## Task goal
Going line by line through the material below, tally those that contain the word "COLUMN" and give the count by itself.

## Data block
════════════════

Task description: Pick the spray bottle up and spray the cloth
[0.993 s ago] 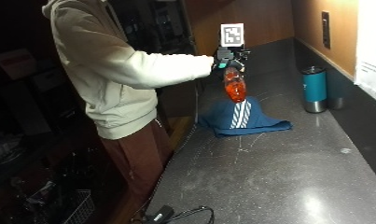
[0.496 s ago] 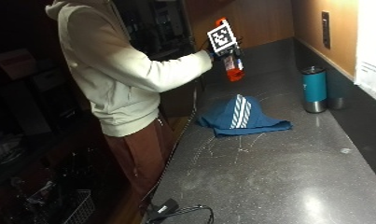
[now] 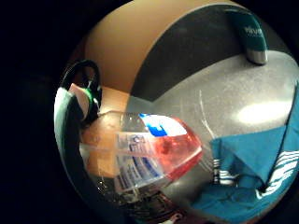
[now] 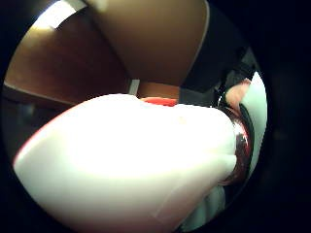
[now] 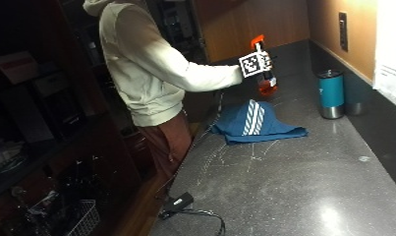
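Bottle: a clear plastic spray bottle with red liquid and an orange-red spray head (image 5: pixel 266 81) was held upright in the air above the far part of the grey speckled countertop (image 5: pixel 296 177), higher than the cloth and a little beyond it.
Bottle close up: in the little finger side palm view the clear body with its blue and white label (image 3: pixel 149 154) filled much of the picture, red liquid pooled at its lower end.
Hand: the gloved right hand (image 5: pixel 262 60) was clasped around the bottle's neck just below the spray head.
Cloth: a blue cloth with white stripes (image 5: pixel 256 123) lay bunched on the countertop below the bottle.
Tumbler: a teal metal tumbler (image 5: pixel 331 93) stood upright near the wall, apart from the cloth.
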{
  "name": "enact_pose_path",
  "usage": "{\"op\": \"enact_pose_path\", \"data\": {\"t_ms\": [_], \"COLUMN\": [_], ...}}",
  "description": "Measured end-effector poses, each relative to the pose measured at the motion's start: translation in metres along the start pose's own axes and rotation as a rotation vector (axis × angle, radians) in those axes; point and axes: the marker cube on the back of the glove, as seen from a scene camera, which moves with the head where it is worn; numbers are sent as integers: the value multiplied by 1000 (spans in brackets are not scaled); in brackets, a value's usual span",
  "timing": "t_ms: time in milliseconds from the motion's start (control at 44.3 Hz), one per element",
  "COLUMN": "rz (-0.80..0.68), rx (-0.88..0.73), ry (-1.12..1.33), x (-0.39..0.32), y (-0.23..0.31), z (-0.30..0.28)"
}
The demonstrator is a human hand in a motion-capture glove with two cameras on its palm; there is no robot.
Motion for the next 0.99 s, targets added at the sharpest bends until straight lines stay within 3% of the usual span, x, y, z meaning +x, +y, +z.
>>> {"op": "enact_pose_path", "data": {"t_ms": [181,248,361,564,745,880,993], "rz": [34,43,53,42,2,-36,-45], "rx": [-225,-188,22,-62,-167,-242,-233], "ry": [-109,-87,16,122,99,218,245], "x": [13,24,45,55,38,36,26], "y": [17,10,-23,-27,-21,-5,8], "z": [33,37,50,61,40,17,-3]}}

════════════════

## Finished exercise
2